Scott County residents are learning how to navigate spring while maintaining safe social distancing amid the COVID-19 pandemic. Many spring public events have been postponed or canceled due to the current circumstances, so it can feel isolating and difficult to know what to do. But social distancing doesn't mean you have to stay cooped up inside.

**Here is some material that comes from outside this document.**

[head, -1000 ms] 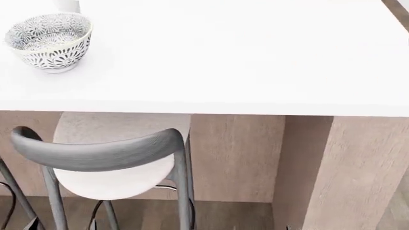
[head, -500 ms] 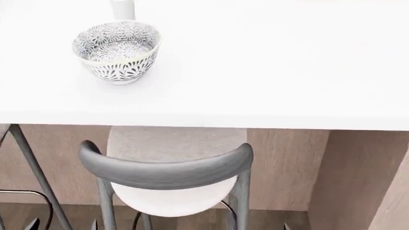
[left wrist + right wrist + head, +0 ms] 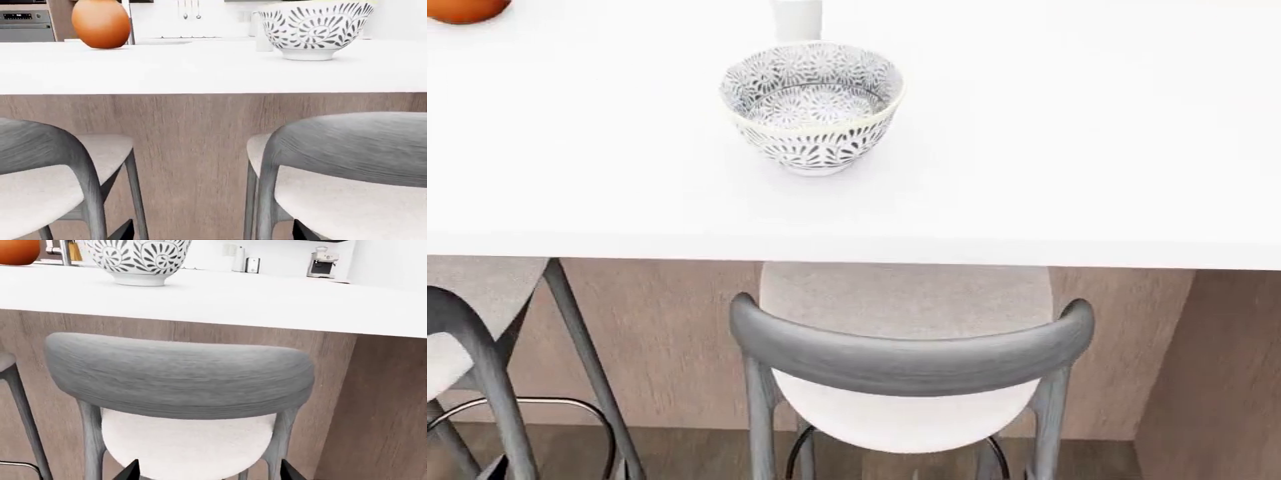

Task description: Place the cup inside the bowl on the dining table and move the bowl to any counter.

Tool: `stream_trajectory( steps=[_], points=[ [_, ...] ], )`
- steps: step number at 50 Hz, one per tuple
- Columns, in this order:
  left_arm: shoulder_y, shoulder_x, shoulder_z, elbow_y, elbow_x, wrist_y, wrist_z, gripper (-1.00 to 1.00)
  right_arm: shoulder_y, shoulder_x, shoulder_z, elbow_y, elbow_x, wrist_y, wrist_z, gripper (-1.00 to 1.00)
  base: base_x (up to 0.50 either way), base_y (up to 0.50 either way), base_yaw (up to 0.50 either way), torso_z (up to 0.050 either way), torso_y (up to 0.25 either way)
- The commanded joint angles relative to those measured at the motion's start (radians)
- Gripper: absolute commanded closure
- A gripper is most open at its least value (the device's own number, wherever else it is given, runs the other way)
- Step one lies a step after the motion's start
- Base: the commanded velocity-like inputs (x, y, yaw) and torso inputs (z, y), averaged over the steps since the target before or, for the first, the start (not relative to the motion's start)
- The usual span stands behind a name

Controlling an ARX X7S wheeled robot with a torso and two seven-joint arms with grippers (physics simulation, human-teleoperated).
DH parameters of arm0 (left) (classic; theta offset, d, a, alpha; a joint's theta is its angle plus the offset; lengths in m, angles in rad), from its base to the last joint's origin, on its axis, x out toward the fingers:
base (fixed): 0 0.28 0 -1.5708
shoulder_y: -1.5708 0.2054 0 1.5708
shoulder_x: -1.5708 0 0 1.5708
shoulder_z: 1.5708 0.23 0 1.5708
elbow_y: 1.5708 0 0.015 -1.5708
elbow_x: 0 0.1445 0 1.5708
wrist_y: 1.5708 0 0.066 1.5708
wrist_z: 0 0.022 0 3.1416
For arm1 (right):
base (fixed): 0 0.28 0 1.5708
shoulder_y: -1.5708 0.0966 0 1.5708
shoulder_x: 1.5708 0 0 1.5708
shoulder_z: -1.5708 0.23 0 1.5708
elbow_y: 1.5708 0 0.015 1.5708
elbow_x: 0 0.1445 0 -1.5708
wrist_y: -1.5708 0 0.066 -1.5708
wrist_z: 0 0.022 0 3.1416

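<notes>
Left wrist view: we see the bowl (image 3: 315, 30) on the dining table (image 3: 200, 67), the cup (image 3: 262, 32) just behind it, outside. Head view: bowl empty, both claws unseen. Right wrist view: nothing grasped; everything remains.

The head camera sits up high and looks down on the white counter (image 3: 1068, 150), the bowl (image 3: 811, 105) and a grey chair (image 3: 910, 352) tucked below. The left wrist camera is low, under the counter's edge (image 3: 200, 67), and looks flat across it at the bowl (image 3: 313, 27). The right wrist camera is low too, close behind the chair back (image 3: 177, 375). All three views share the bowl (image 3: 137, 260) and that chair.
</notes>
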Motion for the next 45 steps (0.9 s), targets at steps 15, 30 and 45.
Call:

With the 50th anniversary of Earth Day approaching on April 22, 2020, there's more reason now then ever before to discover new, clever ways to recognize the day. Why not use your extra time to help the planet with some of these solo, earth-day-friendly activities.  


Plant Some Trees!


The Scott SWCD Tree sale is open for pre-orders until April 19, 2020. Order bundles of native tree seedlings that you and your family can plant outside together. Bring beauty, wildlife, and nature to your property while keeping you and your family safe. 


Each tree that is planted in Scott County plays a role in conserving soil and water by holding soil in place and allowing storm water to seep into the ground. At last year’s tree sale, residents purchased 28,500 tree and shrub seedlings to plant for wildlife habitat, property borders, and landscaping. And there’s still time to order! Check out our tree website to see our selection and place an order.


For additional information regarding this year’s sale, or for other inventory inquiries, call the Scott SWCD office in Jordan, (952) 492-5425, or send an e-mail to for more information.


Adopt a Stormdrain.


Another way to protect your local water quality is by adopting a nearby storm drain. All it takes is fifteen minutes twice a month to check on and keep your neighborhood storm drains clear of debris. Debris includes things like trash, grass clippings, dead leaves, and other organic pollutants. The only thing that should be going down your storm drain is storm water. 


Storm drains flow directly into local water bodies like lakes, rivers, and streams. Water that drops into the drain does not go through a treatment plant for cleaning like the water flowing out of our houses does. That's why it's important to keep our drains clean and clear. Visit Adopt-A-Drain to find an adoptable storm drain in your neighborhood. Once you do, you'll go out to clean the drain twice a month, record the amount of debris you've collected, and log it onto Adopt-A-Drain's website. As you collect, you'll be able to keep track of exactly how much trash you're keeping out of the water channel. You can make a big difference in the water quality of your neighborhood!


Go "Plogging".


A movement that started in Sweden, plogging is the act of running or jogging while picking up trash. It has gained worldwide popularity over the last several years, and is the perfect activity for people who love exercising and the environment.